BACKGROUND: Evolving dermoscopic terminology motivated us to initiate a new consensus. OBJECTIVE: We sought to establish a dictionary of standardized terms. METHODS: We reviewed the medical literature, conducted a survey, and convened a discussion among experts. RESULTS: Two competitive terminologies exist, a more metaphoric terminology that includes numerous terms and a descriptive terminology based on 5 basic terms. In a survey among members of the International Society of Dermoscopy (IDS) 23.5% (n = 201) participants preferentially use descriptive terminology, 20.1% (n = 172) use metaphoric terminology, and 484 (56.5%) use both.

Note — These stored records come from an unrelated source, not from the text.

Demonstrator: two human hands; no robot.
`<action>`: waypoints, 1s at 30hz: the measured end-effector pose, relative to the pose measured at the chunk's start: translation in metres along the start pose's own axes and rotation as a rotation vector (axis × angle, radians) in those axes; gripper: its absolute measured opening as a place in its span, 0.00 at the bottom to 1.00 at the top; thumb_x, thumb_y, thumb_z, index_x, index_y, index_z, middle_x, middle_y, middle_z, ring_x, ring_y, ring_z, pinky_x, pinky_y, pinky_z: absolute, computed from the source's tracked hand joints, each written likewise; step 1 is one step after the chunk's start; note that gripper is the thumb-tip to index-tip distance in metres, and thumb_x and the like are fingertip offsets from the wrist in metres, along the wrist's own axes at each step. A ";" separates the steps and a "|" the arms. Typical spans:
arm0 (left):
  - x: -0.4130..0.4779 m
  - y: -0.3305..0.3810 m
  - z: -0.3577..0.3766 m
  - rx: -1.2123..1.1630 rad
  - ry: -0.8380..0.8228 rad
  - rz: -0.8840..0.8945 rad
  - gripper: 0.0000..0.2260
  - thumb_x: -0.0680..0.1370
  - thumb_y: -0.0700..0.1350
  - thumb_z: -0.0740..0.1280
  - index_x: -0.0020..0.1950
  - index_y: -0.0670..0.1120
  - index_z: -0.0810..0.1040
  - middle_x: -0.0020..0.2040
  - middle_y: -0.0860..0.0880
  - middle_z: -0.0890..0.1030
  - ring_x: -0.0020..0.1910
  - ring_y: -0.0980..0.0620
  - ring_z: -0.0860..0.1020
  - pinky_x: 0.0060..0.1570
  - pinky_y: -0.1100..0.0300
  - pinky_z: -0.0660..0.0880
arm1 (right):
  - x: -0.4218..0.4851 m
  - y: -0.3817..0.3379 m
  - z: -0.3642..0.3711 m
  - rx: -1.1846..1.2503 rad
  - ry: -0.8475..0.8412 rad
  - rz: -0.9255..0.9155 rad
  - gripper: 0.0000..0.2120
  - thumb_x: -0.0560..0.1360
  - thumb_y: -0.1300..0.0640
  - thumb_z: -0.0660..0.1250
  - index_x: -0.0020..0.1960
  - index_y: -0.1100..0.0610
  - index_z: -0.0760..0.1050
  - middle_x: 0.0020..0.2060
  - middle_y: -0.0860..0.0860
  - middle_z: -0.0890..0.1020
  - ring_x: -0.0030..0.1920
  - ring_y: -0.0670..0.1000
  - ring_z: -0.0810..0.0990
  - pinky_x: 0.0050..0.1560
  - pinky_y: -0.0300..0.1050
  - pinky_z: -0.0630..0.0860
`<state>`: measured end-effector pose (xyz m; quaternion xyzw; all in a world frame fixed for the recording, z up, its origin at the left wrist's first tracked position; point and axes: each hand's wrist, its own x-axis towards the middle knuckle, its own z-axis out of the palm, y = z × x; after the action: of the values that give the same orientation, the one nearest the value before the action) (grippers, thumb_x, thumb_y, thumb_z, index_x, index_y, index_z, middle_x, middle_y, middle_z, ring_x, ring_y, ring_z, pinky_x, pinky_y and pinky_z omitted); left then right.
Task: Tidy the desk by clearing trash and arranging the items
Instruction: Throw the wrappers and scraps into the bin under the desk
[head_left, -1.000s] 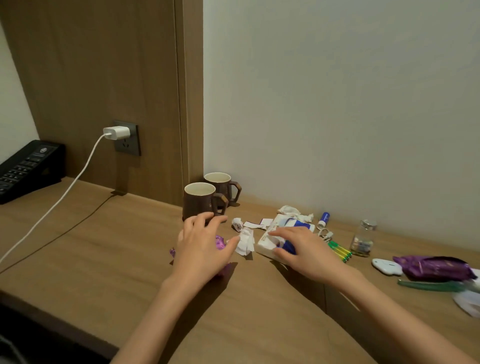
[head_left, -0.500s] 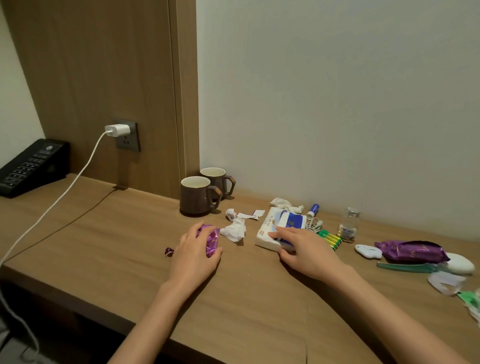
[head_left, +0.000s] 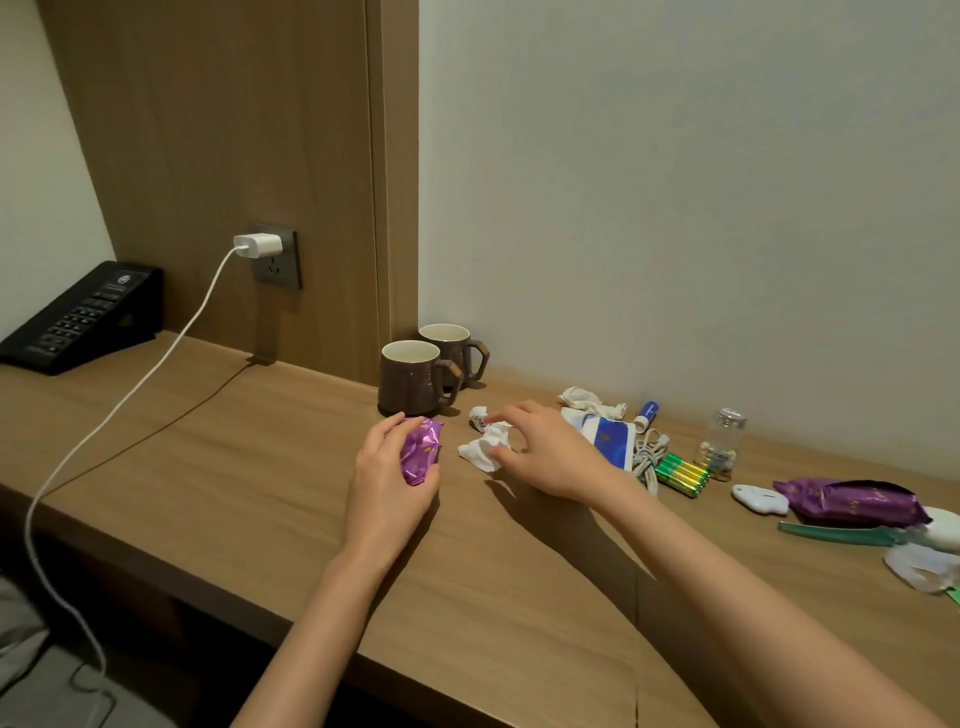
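My left hand (head_left: 387, 483) is closed around a crumpled purple wrapper (head_left: 421, 451) just above the wooden desk (head_left: 218, 467), in front of two brown mugs (head_left: 415, 376). To its right, my right hand (head_left: 545, 452) has its fingers spread over a crumpled white tissue (head_left: 480, 449), thumb and fingertips touching it. A smaller paper scrap (head_left: 478, 415) lies just behind. A white and blue tissue pack (head_left: 605, 434) lies right of that hand.
Along the wall lie more crumpled tissue (head_left: 584, 400), a blue lip balm (head_left: 647, 413), a coiled white cable (head_left: 649, 457), green batteries (head_left: 680, 473), a small glass jar (head_left: 722, 444), a purple snack pack (head_left: 852, 501) and a green comb (head_left: 841, 535). A phone (head_left: 83, 317) and charger cord (head_left: 119, 410) are left.
My right hand left the tissue pack and moved left onto the crumpled white tissue. My left hand gripped the purple wrapper more fully and shifted slightly toward the mugs.
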<state>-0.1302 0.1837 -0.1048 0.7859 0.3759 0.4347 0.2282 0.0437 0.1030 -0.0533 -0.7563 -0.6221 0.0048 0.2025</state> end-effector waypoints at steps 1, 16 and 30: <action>0.000 -0.001 0.000 -0.009 0.011 0.000 0.26 0.72 0.43 0.72 0.69 0.49 0.70 0.67 0.50 0.70 0.65 0.52 0.70 0.58 0.64 0.69 | 0.008 -0.005 0.007 0.010 -0.034 0.018 0.21 0.77 0.47 0.62 0.69 0.47 0.68 0.69 0.52 0.70 0.67 0.53 0.69 0.63 0.49 0.71; -0.009 0.009 -0.016 -0.131 0.055 0.037 0.28 0.71 0.44 0.73 0.69 0.53 0.69 0.68 0.53 0.70 0.64 0.59 0.68 0.54 0.74 0.67 | -0.008 -0.022 0.023 0.089 0.085 0.000 0.12 0.77 0.57 0.64 0.60 0.54 0.76 0.54 0.52 0.81 0.49 0.47 0.76 0.48 0.38 0.72; -0.128 0.041 -0.124 -0.320 -0.097 0.024 0.16 0.73 0.45 0.70 0.60 0.53 0.77 0.66 0.58 0.70 0.64 0.68 0.68 0.52 0.78 0.71 | -0.150 -0.084 -0.018 0.665 -0.077 -0.184 0.08 0.78 0.55 0.63 0.57 0.51 0.73 0.46 0.46 0.81 0.47 0.47 0.81 0.49 0.47 0.80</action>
<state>-0.2635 0.0613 -0.0776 0.7641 0.2809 0.4534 0.3629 -0.0643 -0.0313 -0.0477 -0.5889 -0.6593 0.2176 0.4136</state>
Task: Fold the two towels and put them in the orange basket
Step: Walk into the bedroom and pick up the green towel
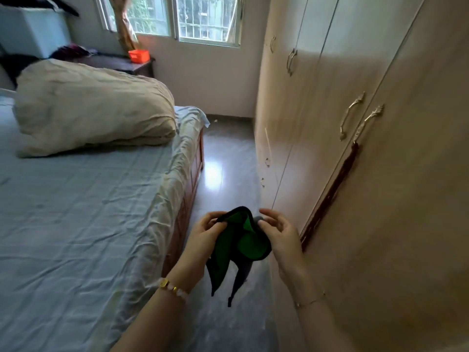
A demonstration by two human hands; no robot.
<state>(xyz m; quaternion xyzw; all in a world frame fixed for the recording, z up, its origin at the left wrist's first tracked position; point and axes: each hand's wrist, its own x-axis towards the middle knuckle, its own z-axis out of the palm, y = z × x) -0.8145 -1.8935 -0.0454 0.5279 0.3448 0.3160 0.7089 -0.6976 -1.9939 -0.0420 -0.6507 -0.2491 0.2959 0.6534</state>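
Holding a green towel (pixel 243 240) in mid-air over the floor between bed (pixel 76 212) and wardrobe (pixel 355 148), well apart from the orange basket (pixel 138 55) on the far nightstand (pixel 121 64). Soft, light and limp, sagging in loose points below the grip (grey cloth (pixel 244 271) bunched behind, probably the second towel). Best taken at the dark-bound top edge, near the corners, to shake flat. Left hand (pixel 205 231) curled over that edge, pinching it; right hand (pixel 279 235) thumb-forward, fingers loosely bent, nipping the right side. Both forearms reaching forward.
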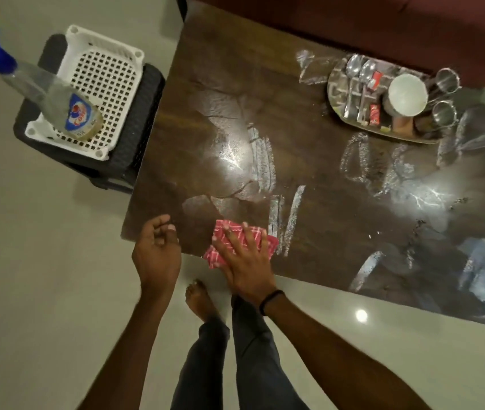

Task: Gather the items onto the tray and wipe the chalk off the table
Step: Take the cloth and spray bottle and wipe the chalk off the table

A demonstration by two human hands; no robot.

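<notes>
My right hand [242,258] presses flat on a folded red patterned cloth [257,232] at the near edge of the dark wooden table [223,72]. My left hand [157,253] hovers beside it at the table's near corner, fingers loosely curled, holding nothing. White chalk marks [262,164] streak the table's middle and right side. At the far right a steel tray [334,84] holds spoons [353,81], a white bowl [407,94], small red packets [374,110] and steel cups [445,82].
A white perforated basket [102,75] sits on a dark stool [143,113] left of the table. A spray bottle with a blue top [55,99] shows over the basket. A maroon sofa [353,19] runs behind the table. My legs and a bare foot [200,297] stand on the pale floor.
</notes>
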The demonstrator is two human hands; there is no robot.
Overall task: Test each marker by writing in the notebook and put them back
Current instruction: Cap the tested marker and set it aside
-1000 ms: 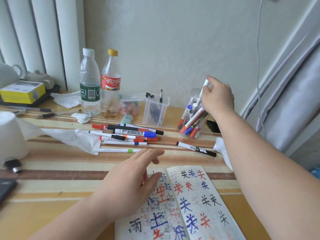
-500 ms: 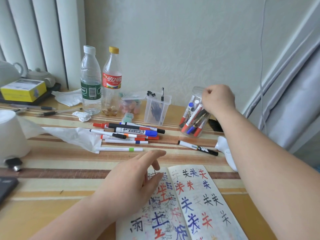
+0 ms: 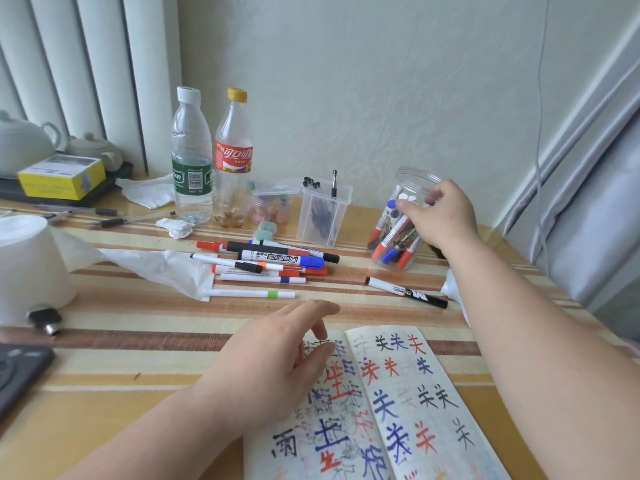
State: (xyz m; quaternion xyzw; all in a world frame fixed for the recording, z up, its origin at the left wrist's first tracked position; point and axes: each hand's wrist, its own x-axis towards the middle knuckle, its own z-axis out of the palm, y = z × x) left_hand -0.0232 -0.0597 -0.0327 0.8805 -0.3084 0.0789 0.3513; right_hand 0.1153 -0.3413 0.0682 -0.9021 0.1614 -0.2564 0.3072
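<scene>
The open notebook (image 3: pixel 412 393), covered in black, blue and red characters, lies at the near edge. My left hand (image 3: pixel 277 362) rests on its left page with relaxed fingers. A clear jar (image 3: pixel 403 223) with several markers stands at the back right. My right hand (image 3: pixel 440 216) is against the jar's upper right side, thumb by the white marker tops, fingers loosely curled at the rim; no marker shows in its grip. A pile of markers (image 3: pixel 273 261) lies mid-table. One black marker (image 3: pixel 405 292) lies alone in front of the jar.
Two plastic bottles (image 3: pixel 211 157) and a clear pen box (image 3: pixel 323 216) stand at the back. A tissue roll (image 3: pixel 31 268) and loose tissue (image 3: pixel 156 268) lie on the left. A dark device (image 3: pixel 17 372) sits at the near left edge, a white object (image 3: pixel 453 292) by my right forearm.
My right hand held a white marker above the jar, pushed it down into the jar, and has now sunk to the jar's side without it. My left hand stayed on the notebook.
</scene>
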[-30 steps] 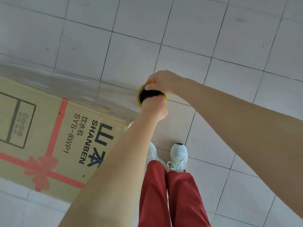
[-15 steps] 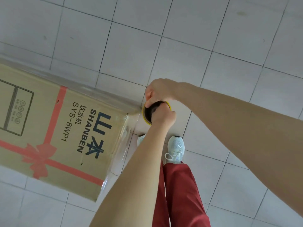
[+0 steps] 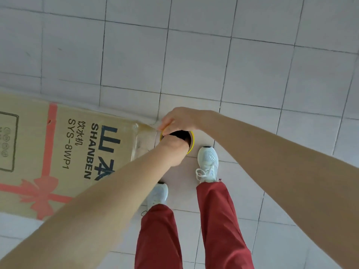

More participants who had been initially trained by metaphoric terminology prefer using descriptive terminology than vice versa (9.7% vs 2.6%, P < .001). Most new terms that were published since the last consensus conference in 2003 were unknown to the majority of the participants. There was uniform consensus that both terminologies are suitable, that metaphoric terms need definitions, that synonyms should be avoided, and that the creation of new metaphoric terms should be discouraged. The expert panel proposed a dictionary of standardized terms taking account of metaphoric and descriptive terms. LIMITATIONS: A consensus seeks a workable compromise but does not guarantee its implementation. CONCLUSION: The new consensus provides a revised framework of standardized terms to enhance the consistent use of dermoscopic terminology.